Laurie was chased by Michael for a few minutes 40 years ago, and went nuts and became a survivalist hermit....but after he kills her daughter and half the town, and IS STILL ON THE LOOSE, she decides to become Betty Crocker? Sure, that would happen.
It still would have sucked, but what I was expecting to happen was that Corey was committing all of the murders WITH Laurie's granddaughter, and that the big twist would be the cops finding Michael's skeleton, with him having been dead for years. I expected Pennywise Michael to be a hallucination by Corey, and the murders were being seen through his skewed perspective.

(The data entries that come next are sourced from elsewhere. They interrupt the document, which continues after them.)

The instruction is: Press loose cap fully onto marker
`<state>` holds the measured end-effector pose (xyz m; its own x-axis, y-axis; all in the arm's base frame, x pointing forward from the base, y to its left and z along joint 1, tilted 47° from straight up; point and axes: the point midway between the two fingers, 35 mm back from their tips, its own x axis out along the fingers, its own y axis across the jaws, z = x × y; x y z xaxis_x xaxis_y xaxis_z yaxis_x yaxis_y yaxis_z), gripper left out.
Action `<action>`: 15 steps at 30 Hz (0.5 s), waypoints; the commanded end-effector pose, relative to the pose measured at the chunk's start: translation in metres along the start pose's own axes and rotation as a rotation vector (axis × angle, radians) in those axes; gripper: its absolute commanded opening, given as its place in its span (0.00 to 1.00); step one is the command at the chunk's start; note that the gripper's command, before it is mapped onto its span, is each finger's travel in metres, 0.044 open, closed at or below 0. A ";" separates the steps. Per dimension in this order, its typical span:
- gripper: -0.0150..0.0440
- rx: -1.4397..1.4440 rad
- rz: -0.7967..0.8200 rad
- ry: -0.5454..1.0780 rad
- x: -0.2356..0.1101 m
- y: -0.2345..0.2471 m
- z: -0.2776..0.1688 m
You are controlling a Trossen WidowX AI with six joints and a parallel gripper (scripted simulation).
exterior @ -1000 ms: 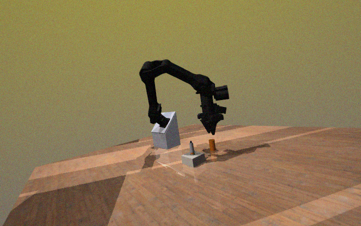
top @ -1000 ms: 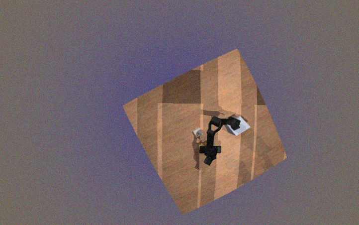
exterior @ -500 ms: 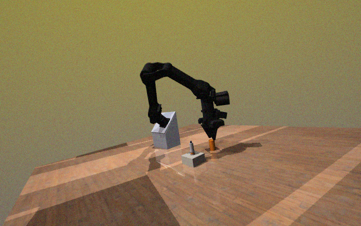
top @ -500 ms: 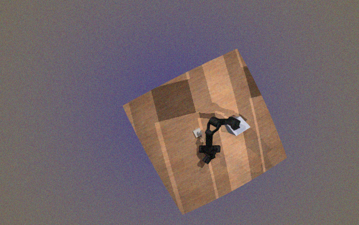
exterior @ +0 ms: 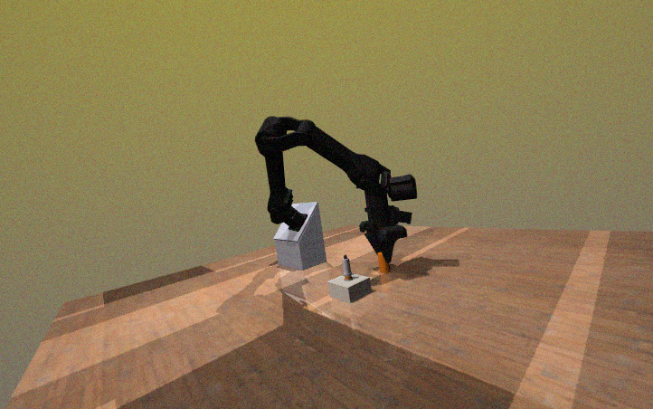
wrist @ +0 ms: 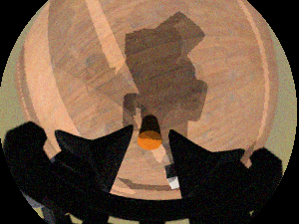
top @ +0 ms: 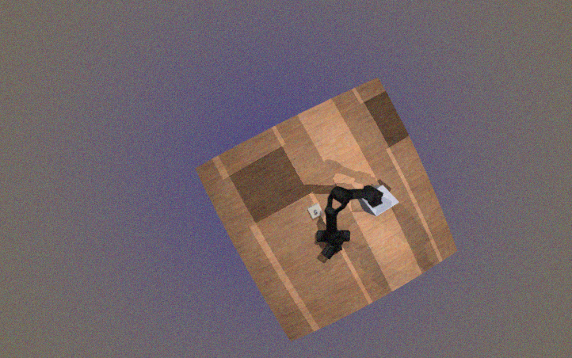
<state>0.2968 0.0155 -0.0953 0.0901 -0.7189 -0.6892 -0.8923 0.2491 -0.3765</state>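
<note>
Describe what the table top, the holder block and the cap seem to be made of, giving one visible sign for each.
Table top: wood planks, slightly glossy; grain and stripes show.
Holder block: matte pale grey, perhaps plastic or stone; plain, flat faces.
Cap: smooth orange, probably plastic; uniform colour, no texture visible.

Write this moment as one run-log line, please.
phase: reaching for cap | gripper: open, straddling orange cap | cap: upright on table | marker: uncapped in holder block
</note>
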 end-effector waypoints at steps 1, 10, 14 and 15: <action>0.66 -0.008 -0.001 0.005 0.007 0.001 -0.001; 0.62 -0.008 -0.002 0.006 0.017 0.002 -0.002; 0.47 -0.008 -0.002 0.006 0.017 0.002 -0.002; 0.46 -0.008 -0.002 0.006 0.017 0.002 -0.002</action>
<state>0.2957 0.0029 -0.1061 0.0873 -0.7215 -0.6869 -0.8935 0.2482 -0.3743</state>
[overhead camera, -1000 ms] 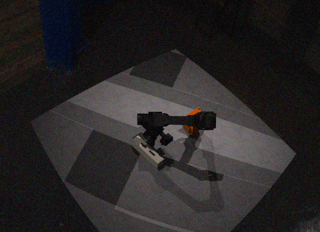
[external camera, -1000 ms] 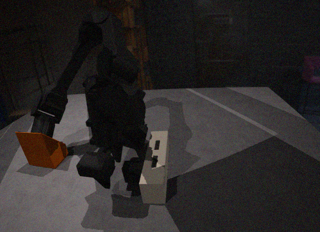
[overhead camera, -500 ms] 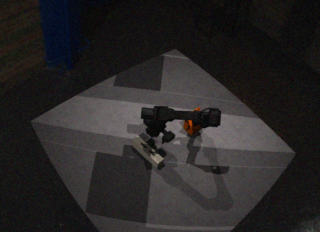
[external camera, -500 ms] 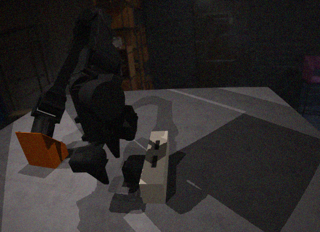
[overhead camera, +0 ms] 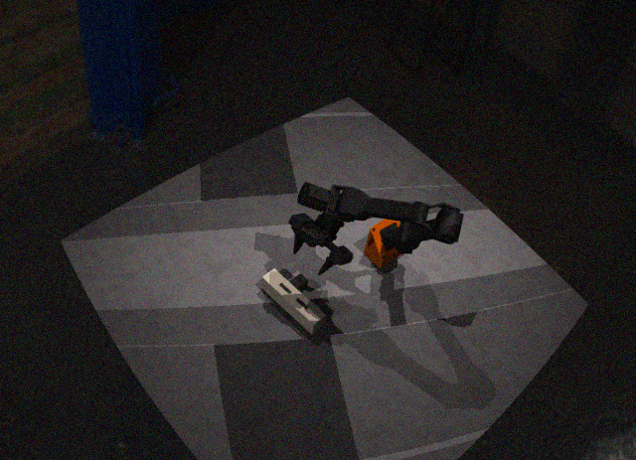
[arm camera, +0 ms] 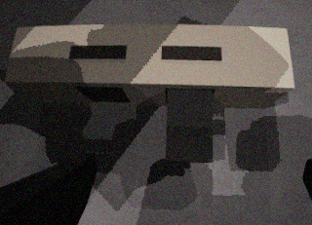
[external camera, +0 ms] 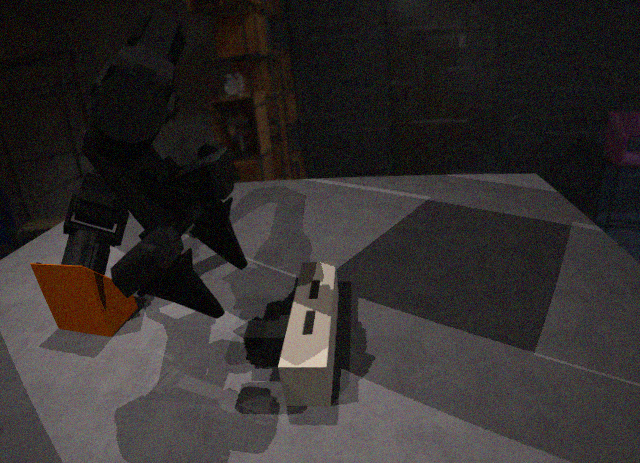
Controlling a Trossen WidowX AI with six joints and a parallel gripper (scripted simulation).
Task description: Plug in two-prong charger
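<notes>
The power strip (overhead camera: pixel 293 296) (external camera: pixel 306 350) (arm camera: pixel 146 69) is a pale, long block with two dark outlet slots on its top face. Both slots show uncovered. The right outlet in the wrist view (arm camera: pixel 191 54) is the one nearer the dark block. This dark block, which looks like the charger (overhead camera: pixel 297 280) (external camera: pixel 264 339) (arm camera: pixel 190 128), stands close beside the strip's long side facing the arm. Its prongs cannot be made out, nor whether it touches the strip. My gripper (overhead camera: pixel 308 260) (external camera: pixel 232 290) is open and empty, above and on the arm's side of the charger.
The orange arm base mount (overhead camera: pixel 377 249) (external camera: pixel 82 303) stands behind the gripper. The table (overhead camera: pixel 154 270) (external camera: pixel 454 256) carries broad patches of light and shadow, and the dim light makes dark parts hard to separate. A blue upright (overhead camera: pixel 112 60) stands beyond the table.
</notes>
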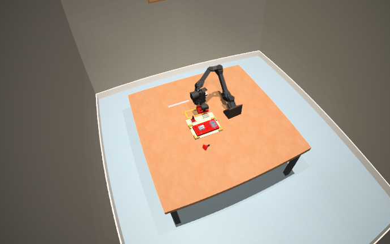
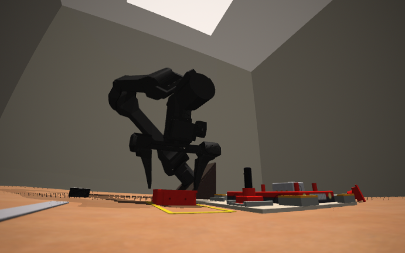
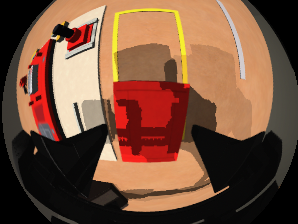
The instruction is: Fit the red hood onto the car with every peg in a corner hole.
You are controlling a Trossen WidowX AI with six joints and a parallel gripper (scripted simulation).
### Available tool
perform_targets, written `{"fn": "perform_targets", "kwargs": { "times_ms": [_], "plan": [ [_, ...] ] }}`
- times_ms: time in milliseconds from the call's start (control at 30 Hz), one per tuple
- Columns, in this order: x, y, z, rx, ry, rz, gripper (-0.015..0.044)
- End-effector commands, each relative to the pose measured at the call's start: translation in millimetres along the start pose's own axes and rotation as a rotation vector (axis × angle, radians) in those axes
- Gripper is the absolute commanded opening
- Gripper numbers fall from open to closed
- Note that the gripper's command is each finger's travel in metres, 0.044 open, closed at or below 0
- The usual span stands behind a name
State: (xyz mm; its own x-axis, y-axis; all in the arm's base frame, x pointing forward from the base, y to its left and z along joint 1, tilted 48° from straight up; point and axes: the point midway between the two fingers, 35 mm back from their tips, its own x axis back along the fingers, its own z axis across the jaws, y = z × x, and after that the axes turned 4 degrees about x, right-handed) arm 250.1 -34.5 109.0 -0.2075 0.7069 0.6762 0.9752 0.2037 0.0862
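None of the fitting done yet. Hood (image 3: pixel 149 123) flat on the table (image 1: pixel 235 157), at the near end of a yellow outline (image 3: pixel 147 12), with the car (image 1: pixel 207 126) in its jig (image 1: pixel 195 136) just beside at about 9 o'clock in the wrist view. Gripper (image 2: pixel 172 185) spread wide, empty, one finger (image 2: pixel 147 166) on each side of the hood, tips just above it, apparently not touching. Pegs (image 2: pixel 314 186) around the engine (image 2: pixel 283 186) bare. Left to do, likely: lower, clamp, lift, carry over, seat on all four pegs, let go, pull away.
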Motion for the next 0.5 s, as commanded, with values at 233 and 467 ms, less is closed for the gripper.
{"fn": "perform_targets", "kwargs": {
  "times_ms": [233,467],
  "plan": [
    [-7.1,-1.9,0.2,0.009,-0.005,0.005,0.044],
    [-10.5,-2.0,0.1,0.009,-0.005,0.005,0.044]
  ]
}}
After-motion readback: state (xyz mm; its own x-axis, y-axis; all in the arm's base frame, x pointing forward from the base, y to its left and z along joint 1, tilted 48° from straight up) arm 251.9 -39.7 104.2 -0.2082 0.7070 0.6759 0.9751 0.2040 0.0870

He was dressed like Michael, and the granddaughter was wearing the other mask, and the end would see Laurie fighting and killing Corey and her own granddaughter, who had been corrupted by Haddonfield's evil. I mean, the choppy editing showed Corey killing the Doctor and the slutty Nurse, and then he was riding his bike with the granddaughter. That said to me that they were committing the murders together. Which would still have been a shitty movie, just shitty in a different way.
Despite assurances when the first film came out in 2018 that we would learn why Michael was so fixated on Laurie, we never did. So he just randomly chased Corey to her house top pick up his stolen mask...? OK.
This was just....bad. Insulting. The choppiness of the editing makes me think that there is a whole other film out there somewhere, that will probably be cobbled into a Director's cut at some point. It probably won't make it a GOOD film, but it might make it a bit more coherent.
At the end of the day, I can tell myself that three generations of Strode women trapped Michael in a burning house, and evil died there. That was a fitting, satisfying ending.
- 1 like
Leave a comment:
-
I'm trying to watch Bad Times at the El Royale and with 44 minutes I may tap out. To me this feels like someone trying really, really, really hard to be cool but their lameness still finds it's way to the surface.
2 out of 5.
Edit/Update: Finished the whole movie. Keeping the rating the same.
Last edited by Ben Staad; 11-05-2022, 03:01 AM.